PhotoGenics did not respond to msnbc's requests for comment.

"American Apparel did not hire PhotoGenics, and only called him as any apparel company calls an agency for a casting call. He was not hired or under any contract with American Apparel," Erland added.

On Tuesday, American Apparel posted a photograph and caption to Facebook, seemingly addressing the issue: "This is American Apparel, always has been and always will be. We love all of our models, all shapes and sizes. ‪#‎welovediversity‬ ‪#‎weloveyouall‬!"

But several models for the apparel company took to their social media accounts this week to call out the company for the language used in the email. News reports also have detailed the criticism against the retailer.

"It's just completely false that American Apparel is only using professional models, and we have had and continue to have public casting calls on our calendar. We continue to look for diverse models of all sizes and backgrounds that look great in our clothes, and these open casting calls play a key role. Suggestions to the contrary are the result of a deeply offensive email written by an employee of a casting agency, PhotoGenics, with which American Apparel will no longer be working," Erland said in a statement sent to msnbc on Thursday.

American Apparel, a Los-Angeles based clothing manufacturer, distributor, and retailer, has been called out in the past for its controversial advertisements. Most recently, the company air-brushed nipples in online advertisements for lingerie.

American Apparel ousted its founder and now-former CEO Dov Charney last December amid allegations that he acted inappropriately toward his employees. Charney has been facing lawsuits and accusations of sexual harassment for years. Paula Schneider replaced Charney as CEO in January.

The brand has been a leader against sweatshops, demonstrating that a business can make and sell clothing profitably in the United States.
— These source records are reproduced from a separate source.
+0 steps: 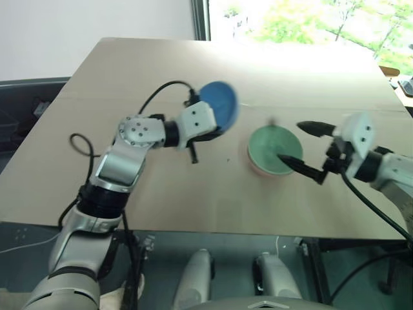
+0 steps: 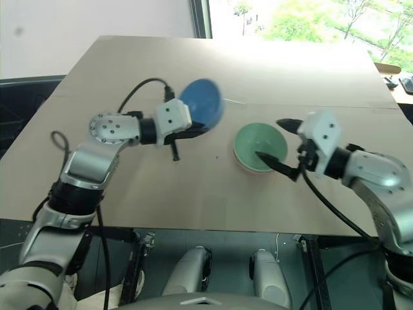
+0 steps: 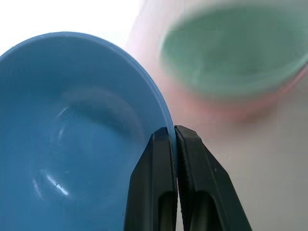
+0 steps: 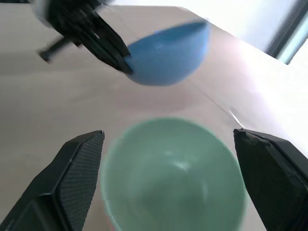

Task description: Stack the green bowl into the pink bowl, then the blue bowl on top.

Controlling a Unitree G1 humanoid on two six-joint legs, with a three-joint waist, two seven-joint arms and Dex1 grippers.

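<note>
The left claw (image 3: 174, 132) is clenched on the rim of the smooth sky-blue bowl (image 1: 219, 106), held above the surface. Its target, the mint-green bowl (image 1: 273, 150) nested in the salmon-pink bowl (image 3: 226, 108), lies just to its right, between the released right claw's (image 1: 299, 143) fingers.

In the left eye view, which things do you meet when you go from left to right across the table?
Left tool shut on the blue bowl → green bowl nested in the pink bowl → right tool, open.
</note>
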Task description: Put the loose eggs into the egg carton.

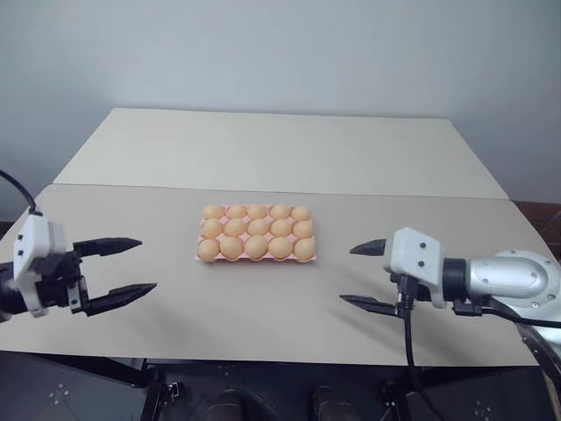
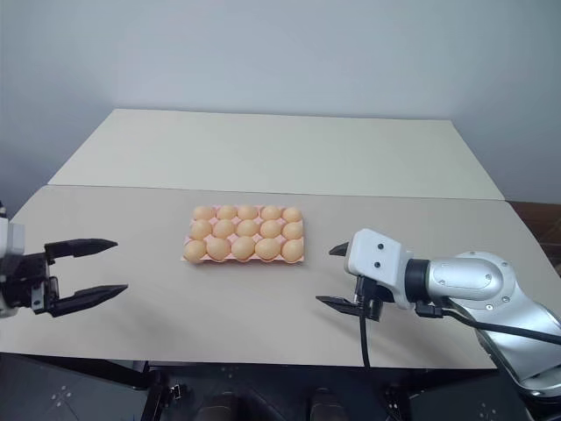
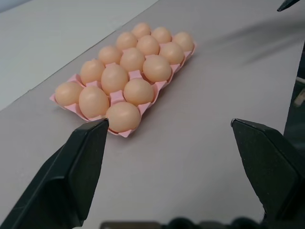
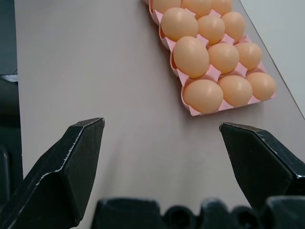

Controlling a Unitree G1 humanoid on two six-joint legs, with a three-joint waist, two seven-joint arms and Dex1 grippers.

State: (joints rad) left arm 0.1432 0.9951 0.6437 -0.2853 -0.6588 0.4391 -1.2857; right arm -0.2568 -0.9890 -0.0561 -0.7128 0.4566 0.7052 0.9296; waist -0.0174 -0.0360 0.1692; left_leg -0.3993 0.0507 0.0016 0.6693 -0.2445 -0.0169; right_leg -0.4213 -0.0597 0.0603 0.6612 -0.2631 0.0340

It has backed immigration reform and marriage equality, and called for global minimum wage for garment workers.

Barbara Serreira, of New York City, said she previously modeled for American Apparel until she left her job with the company last October. She said the retailer typically hired "girls of all shapes and sizes" — not typical model types.

Serreira said some of her friends still employed at the company haven't been called in to model as frequently as in the past.

"I was really pumped that there was a store that didn’t really care about how flat your stomach is or how thin you are," she told msnbc. "It felt natural to me."